Penampakan secara umum merupakan salah satu penilaian secara visual dan menjadi pertimbangan konsumen dalam penerimaan suatu produk pangan. Penampakan umum merupakan kesimpulan dari beberapa faktor yang saling mempengaruhi dan sulit dipisahkan satu dengan yang lain, seperti warna, bentuk, kesan tekstur halus atau kasar dan lain sebagainnya. Permukaan bakso yang tidak berlubang, tidak basah atau tidak berlendir dan tidak kasar lebih disukai oleh konsumen. Hasil uji statistik pada bakso tanpa kulit dengan penambahan tepung daun beluntas 1% sama dengan kontrol dan penambahan tepung daun beluntas 2%, sedangkan untuk bakso yang menggunakan kulit dengan penambahan tepung daun beluntas 2% nyata (P<0,05) lebih disukai daripada kontrol dan penambahn tepung daun beluntas 1%. Hal ini karena bakso tanpa kulit dengan penambahan tepung daun beluntas 2% memilki tingkat kesukaan terhadap warna, tekstur dan kekenyalan yang lebih tinggi, begitu pula dengan bakso yang dengan kulit. Penampakan umum berkolerasi dengan warna, tekstur dan kekenyalan. Semakin tinggi nilai warna,

tekstur dan kekenyalan maka semakin tinggi pula nilai penampakan umum yang dihasilkan.
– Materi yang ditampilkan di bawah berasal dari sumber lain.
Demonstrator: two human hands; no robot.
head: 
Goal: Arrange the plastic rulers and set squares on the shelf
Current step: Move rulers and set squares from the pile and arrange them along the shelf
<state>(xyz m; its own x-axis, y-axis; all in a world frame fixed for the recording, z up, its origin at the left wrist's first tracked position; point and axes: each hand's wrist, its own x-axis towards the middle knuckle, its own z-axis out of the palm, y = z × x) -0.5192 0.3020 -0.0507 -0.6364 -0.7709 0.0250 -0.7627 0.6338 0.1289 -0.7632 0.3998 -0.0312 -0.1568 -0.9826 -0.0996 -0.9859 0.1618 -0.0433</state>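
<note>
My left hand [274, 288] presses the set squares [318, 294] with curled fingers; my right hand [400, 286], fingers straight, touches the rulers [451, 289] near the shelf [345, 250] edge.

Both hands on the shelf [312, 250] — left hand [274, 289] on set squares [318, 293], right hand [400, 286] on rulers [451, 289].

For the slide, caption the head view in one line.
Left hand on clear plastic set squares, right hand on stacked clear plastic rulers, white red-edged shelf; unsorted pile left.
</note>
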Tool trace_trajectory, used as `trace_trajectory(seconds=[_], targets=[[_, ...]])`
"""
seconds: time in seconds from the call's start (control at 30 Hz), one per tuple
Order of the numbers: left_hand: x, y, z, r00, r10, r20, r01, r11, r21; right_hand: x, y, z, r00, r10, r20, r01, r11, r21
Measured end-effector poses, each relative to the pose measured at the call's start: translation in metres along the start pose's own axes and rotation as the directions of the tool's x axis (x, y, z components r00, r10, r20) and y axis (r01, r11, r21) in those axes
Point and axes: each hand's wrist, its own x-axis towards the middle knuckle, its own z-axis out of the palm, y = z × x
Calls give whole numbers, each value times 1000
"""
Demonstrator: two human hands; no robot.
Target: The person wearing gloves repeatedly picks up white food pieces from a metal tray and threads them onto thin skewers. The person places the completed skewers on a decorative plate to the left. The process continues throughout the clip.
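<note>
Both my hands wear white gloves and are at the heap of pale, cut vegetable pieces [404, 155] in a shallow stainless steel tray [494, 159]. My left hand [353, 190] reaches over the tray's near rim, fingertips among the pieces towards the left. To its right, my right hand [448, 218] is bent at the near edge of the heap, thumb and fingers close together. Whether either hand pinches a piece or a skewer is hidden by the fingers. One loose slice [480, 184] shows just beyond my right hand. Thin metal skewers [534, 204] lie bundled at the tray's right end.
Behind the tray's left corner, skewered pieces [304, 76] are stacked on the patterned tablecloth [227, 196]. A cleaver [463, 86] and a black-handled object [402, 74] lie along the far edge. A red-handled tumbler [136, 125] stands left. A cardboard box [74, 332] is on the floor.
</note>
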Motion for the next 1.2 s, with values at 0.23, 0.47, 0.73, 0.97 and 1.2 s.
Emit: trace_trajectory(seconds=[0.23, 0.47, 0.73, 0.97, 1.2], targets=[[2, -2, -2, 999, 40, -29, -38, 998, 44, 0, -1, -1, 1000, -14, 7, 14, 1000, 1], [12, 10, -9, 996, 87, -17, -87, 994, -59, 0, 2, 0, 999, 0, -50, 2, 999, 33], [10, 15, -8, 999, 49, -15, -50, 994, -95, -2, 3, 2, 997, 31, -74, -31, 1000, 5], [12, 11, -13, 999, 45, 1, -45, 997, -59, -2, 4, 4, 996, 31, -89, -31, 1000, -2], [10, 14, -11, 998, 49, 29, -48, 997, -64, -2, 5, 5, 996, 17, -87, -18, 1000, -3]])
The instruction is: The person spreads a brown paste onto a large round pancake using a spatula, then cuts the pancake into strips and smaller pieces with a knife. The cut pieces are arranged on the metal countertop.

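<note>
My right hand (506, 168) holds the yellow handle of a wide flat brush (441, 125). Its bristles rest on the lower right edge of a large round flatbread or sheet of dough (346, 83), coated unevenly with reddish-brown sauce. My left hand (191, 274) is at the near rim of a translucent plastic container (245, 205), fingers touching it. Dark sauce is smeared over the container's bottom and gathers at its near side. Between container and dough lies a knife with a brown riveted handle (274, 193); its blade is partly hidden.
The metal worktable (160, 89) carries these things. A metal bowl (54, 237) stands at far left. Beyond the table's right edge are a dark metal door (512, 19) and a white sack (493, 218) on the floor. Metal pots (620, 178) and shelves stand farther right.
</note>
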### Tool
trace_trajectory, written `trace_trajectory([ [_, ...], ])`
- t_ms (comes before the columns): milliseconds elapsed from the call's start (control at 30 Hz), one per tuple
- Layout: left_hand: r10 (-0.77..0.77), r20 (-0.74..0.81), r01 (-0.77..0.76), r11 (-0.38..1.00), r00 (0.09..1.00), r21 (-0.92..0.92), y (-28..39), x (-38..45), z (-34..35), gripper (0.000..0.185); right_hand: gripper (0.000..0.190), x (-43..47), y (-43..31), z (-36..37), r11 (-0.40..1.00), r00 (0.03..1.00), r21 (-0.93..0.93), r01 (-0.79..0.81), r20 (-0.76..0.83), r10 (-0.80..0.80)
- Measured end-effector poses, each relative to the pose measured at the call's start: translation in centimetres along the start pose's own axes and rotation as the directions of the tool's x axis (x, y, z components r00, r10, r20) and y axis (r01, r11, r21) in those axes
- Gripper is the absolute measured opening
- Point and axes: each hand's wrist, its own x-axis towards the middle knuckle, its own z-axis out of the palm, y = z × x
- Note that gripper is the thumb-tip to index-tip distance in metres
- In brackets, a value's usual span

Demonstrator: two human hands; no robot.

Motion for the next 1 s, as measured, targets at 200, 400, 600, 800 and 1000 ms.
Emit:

Jumlah panelis yang menerima tekstur bakso daging itik tanpa kulit dan dengan kulit dengan penambahan tepung daun beluntas 2%, mempunyai jumlah penerimaan yang lebih tinggi dibandingkan dengan bakso tanpa penambahan tepung daun beluntas dan dengan penambahan tepung daun beluntas 1%. Jumlah penerimaan untuk bakso tanpa kulit sebesar 71%, sedangkan bakso dengan kulit sebesar 63%.